For restore bilateral ties China wants India to accept the new normal on LAC

While India wants China to restore status quo ante of April 2020, Beijing apparently feels that Modi government will come to terms with the new normal on LAC and revive ties in the coming months and willy-nilly accept the rise of the Middle Kingdom.

This month, External Affairs Minister Subrahmanyam Jaishankar has made repeated public statements stating that the only way for restoring frozen India-China ties is to untangle the four friction points in East Ladakh by disengaging and de-escalating the military situation along the 1597 km Line of Actual Control (LAC).

The Chinese on their part are indicating that the People’s Liberation Army (PLA) has established a new normal in East Ladakh by transgression and India should move to restoring bilateral ties by accepting the new LAC. Beijing wants India and China to celebrate 70 years of establishment of bilateral ties and move to restore economic ties. That boundary dispute should be kept separate and resolution parallel to growth in economic ties has been the Chinese narrative since the days of Deng Xiaoping.

While the previous Indian regimes believed that being soft to the PLA on border was a sure recipe for a peaceful and tranquil LAC, this was taken a sign of weakness by the Beijing rulers who time and again tried to change the unresolved line from Shaksgam Valley in Karakoram to Kibithu in far east Arunachal Pradesh. Even junior diplomats from China heckled India for referring to Tibet and Xinjiang or on Indian leaders travelling to Arunachal Pradesh. Buddhism teacher and 14th Dalai Lama was called a terrorist by China but Pakistani Masood Azhar, a terrorist who has spilled the blood of hundreds in India, was a religious-political activist as Beijing blocked his designation as global terrorist no less than four times.

Maybe PLA expects Indian Army to accept the new normal after looking at the roadmap of New Delhi’s relations with Beijing’s iron brother Pakistan over decades, where India has always come around to the dialogue table after every crisis. Indian resilience is seen as a sign of weakness.

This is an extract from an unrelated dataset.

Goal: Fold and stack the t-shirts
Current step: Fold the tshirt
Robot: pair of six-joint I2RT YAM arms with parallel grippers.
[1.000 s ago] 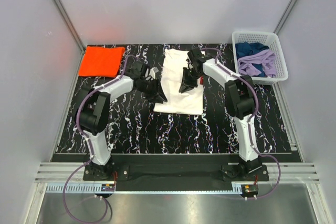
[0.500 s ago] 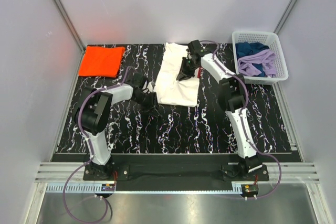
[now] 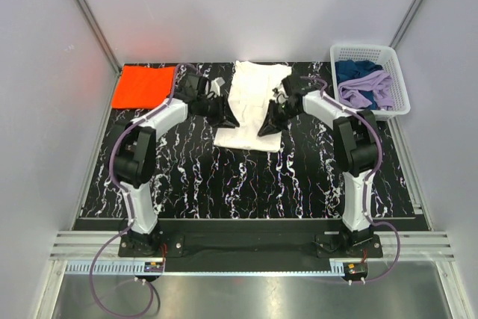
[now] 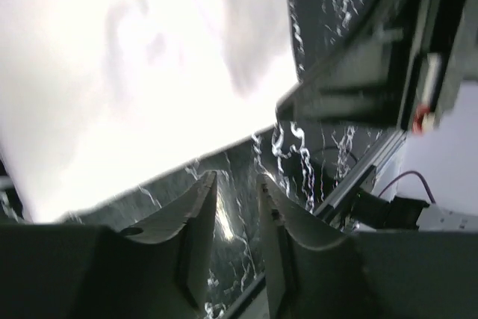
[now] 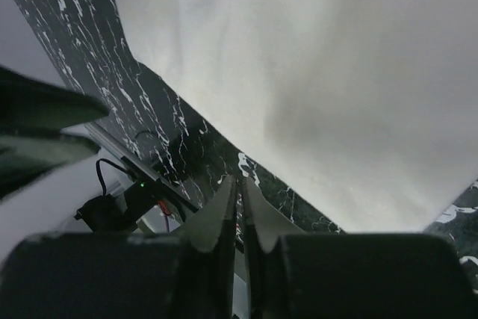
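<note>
The white t-shirt lies folded in a long rectangle on the middle of the black marbled table. It fills the upper part of both wrist views. My left gripper is open at the shirt's left edge, with only table showing between its fingers. At the shirt's near right edge, my right gripper is shut with nothing in it. The orange t-shirt lies folded at the back left corner.
A white basket at the back right holds blue and purple clothes. Grey walls close in the table on the left, back and right.
My left gripper moved from the shirt's near left corner back along its left edge. My right gripper came toward me to the near right edge and its jaws closed. The shirt shifted slightly.
</note>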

Today 19 years ago, five Pakistani terrorists of Masood Azhar’s Jaish-e-Mohammed group struck at Indian Parliament while it was in winter session killing nine security personnel and civilians. Much as we have tried to gloss over the event, the brutal fact is that had the terrorists managed to gun their way into the Houses in session, the entire Indian political leadership would have been held hostage by radicalised thugs. The national humiliation of such an event would have made look the 1999 hijacking of IC-814 flight to Kandahar and subsequent release of three top Islamist terrorists including Azhar in lieu of over 170 passengers a trifle. Yet, in January 2004, India started the dialogue with Pakistan, who again gave a facile commitment that it would not allow its territory by terrorists to target India.

One thought that the 26/11 Mumbai massacre would have been the turning point for India-Pakistan relations with this time Pakistan’s other terror export Lashkar-e-Taiba (LeT) gunning down innocents in the heart of India’s commercial capital. Despite nearly 200 innocents getting butchered in Mumbai, there was no retaliation from India with so-called strategists buying the Pakistani narrative of an imminent nuclear war. This time again, dialogue with Pakistani was resumed in 2010 with counter-terrorism, Mumbai attack trials and humanitarian issues added to the menu.

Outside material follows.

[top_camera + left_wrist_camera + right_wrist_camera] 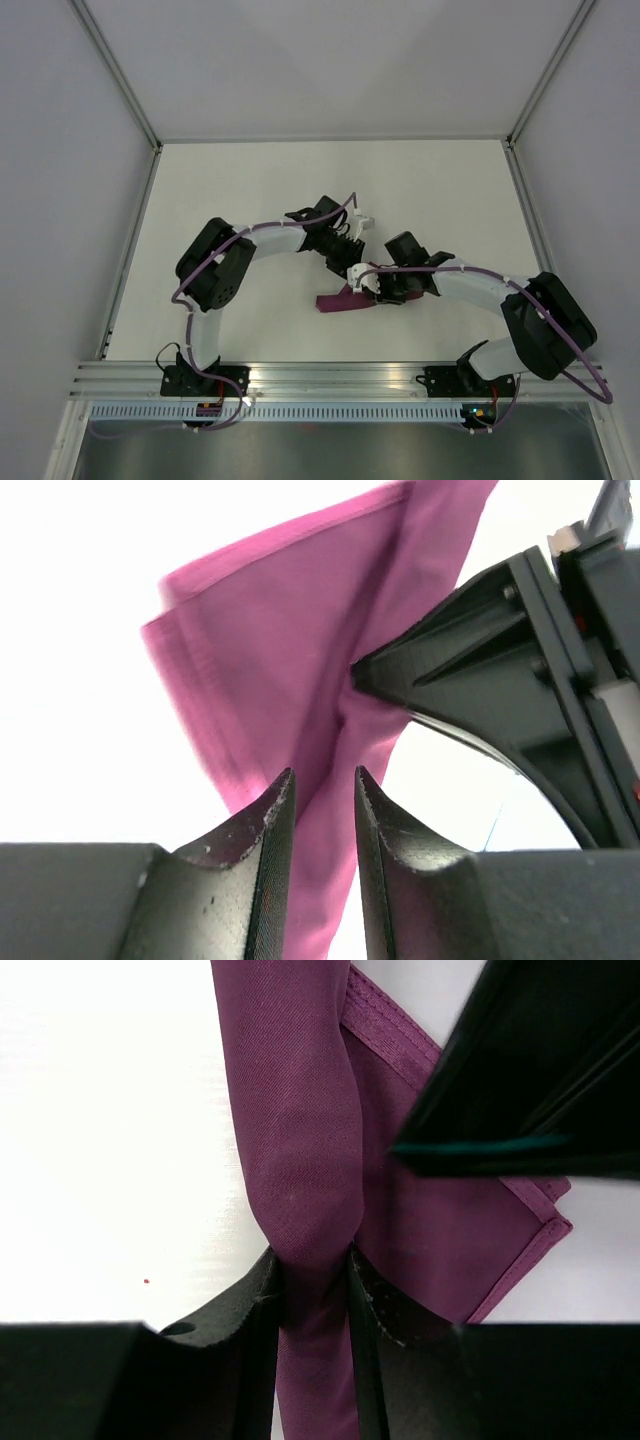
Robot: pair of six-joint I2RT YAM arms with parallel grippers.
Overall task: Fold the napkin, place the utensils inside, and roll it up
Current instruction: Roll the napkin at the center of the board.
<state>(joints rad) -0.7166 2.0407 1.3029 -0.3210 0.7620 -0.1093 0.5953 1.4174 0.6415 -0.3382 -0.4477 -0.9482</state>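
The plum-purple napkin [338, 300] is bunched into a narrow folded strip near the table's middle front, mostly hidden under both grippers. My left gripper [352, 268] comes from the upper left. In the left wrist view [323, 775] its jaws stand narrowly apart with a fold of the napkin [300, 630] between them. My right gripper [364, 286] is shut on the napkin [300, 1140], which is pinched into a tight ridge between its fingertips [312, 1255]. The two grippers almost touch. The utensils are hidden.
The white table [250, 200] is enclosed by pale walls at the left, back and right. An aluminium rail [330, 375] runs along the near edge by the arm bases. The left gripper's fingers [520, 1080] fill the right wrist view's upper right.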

Prime Minister Narendra Modi called it a day on Pakistan after January 2016 attack on Pathankot airbase by Azhar’s Islamist troopers again. Had it not been for alert Indian security agencies led by National Security Advisor Ajit Doval, India would have been humiliated again if the terrorists had managed to blow parked MiG-21 Bison fighters to smithereens. Not only all the fighters were removed from the airbase but even the then Pakistani NSA Naseer Janjua was informed about the impending attack on January 1 night itself. Documents found on the terrorists indicated that the attack had been given a green signal, the day PM Modi impromptu landed in Lahore on December 25,2015 in a genuine effort to promote ties with Islamabad.

The June 15 Galwan Valley skirmish in which men of 16 Bihar led by Col Santosh Babu retaliated to the PLA aggression on the LAC is one such tipping point with China. On that day, India lost 20 of its brave soldiers including Col Santosh Babu in Galwan Valley as they were overwhelmed in numbers by the aggressive PLA soldiers armed with barbed wire sticks and spears. The Indian soldiers retaliated in full measure with the adversary PLA losing more men in the hand to hand fight including their own commanding officer. Hopefully, the Indian Army will honour the brave Santosh Babu and four other personnel on 2021 Republic Day.

While India wants China to restore status quo ante of April 2020, Beijing apparently feels that the Modi government will come to terms with the new normal on LAC and revive ties in the coming months and willy-nilly accept the rise of the Middle Kingdom. After all, the so-called tiger ASEAN nations have consigned the Chinese aggression in the South China Sea to merely a talking point on bilateral agenda with Beijing. Prime Minister Narendra Modi should not even entertain such a thought.